**SOURCE MATERIAL:**
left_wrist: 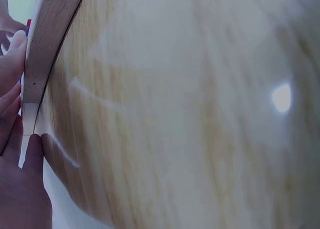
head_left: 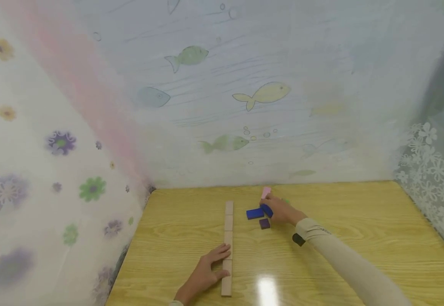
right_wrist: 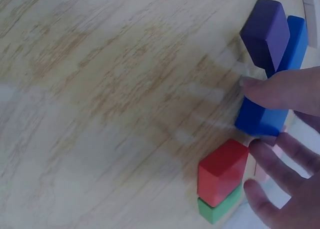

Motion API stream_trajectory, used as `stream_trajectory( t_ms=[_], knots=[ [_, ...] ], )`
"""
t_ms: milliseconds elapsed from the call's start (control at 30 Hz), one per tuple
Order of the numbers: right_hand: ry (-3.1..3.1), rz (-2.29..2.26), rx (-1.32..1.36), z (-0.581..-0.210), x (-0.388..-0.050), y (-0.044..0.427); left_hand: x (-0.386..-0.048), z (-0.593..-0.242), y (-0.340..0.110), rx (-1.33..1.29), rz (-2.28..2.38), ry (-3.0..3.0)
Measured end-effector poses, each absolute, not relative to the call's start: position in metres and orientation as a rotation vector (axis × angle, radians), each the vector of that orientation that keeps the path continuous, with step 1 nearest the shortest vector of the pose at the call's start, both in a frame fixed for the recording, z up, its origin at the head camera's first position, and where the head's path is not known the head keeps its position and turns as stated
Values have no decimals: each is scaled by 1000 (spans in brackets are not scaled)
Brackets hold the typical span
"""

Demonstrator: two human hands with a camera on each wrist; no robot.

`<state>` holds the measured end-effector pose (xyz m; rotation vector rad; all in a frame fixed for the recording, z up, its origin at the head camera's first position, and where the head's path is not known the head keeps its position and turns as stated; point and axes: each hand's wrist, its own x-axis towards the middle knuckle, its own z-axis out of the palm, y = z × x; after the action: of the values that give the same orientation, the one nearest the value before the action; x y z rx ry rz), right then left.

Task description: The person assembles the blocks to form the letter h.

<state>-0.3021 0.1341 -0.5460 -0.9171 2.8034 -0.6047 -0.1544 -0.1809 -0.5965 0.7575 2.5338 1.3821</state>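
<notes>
Several plain wooden blocks (head_left: pixel 228 222) lie end to end in a straight line on the table. My left hand (head_left: pixel 204 272) rests beside the near part of this line, its fingertips and thumb touching the blocks. Farther off, my right hand (head_left: pixel 281 210) has its thumb and fingers about a blue block (right_wrist: pixel 262 120), which sits on the table. A second blue block (head_left: pixel 254 213) lies just left of it, with a small purple block (head_left: pixel 264 224) close by. In the right wrist view, a red block (right_wrist: pixel 222 173) stands near the fingertips.
Beyond the right hand lies a pink block (head_left: pixel 266 191). A green block (right_wrist: pixel 220 205) sits next to the red one. The wood-grain table (head_left: pixel 183 229) ends at a wall (head_left: pixel 191 165) painted with fish, and a flowered curtain-like surface (head_left: pixel 34 229) borders its left side.
</notes>
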Motion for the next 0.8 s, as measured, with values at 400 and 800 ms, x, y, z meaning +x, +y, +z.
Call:
stream_trajectory(
  t_ms=[400,800],
  knots=[
    [2780,-443,-824,-545,-303,130,-152,-594,-179,779,1389,2554],
    [2810,-554,-775,-547,-303,134,-151,-593,-179,781,1387,2563]
  ],
)
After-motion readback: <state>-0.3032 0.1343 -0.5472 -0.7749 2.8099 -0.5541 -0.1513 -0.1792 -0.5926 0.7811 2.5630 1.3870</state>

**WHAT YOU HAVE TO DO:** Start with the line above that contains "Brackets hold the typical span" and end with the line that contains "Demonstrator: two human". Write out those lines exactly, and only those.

**OUTPUT FOR THIS TASK:**
Brackets hold the typical span
"""

Demonstrator: two human hands with a camera on each wrist; no robot.

No more output is required for the exercise.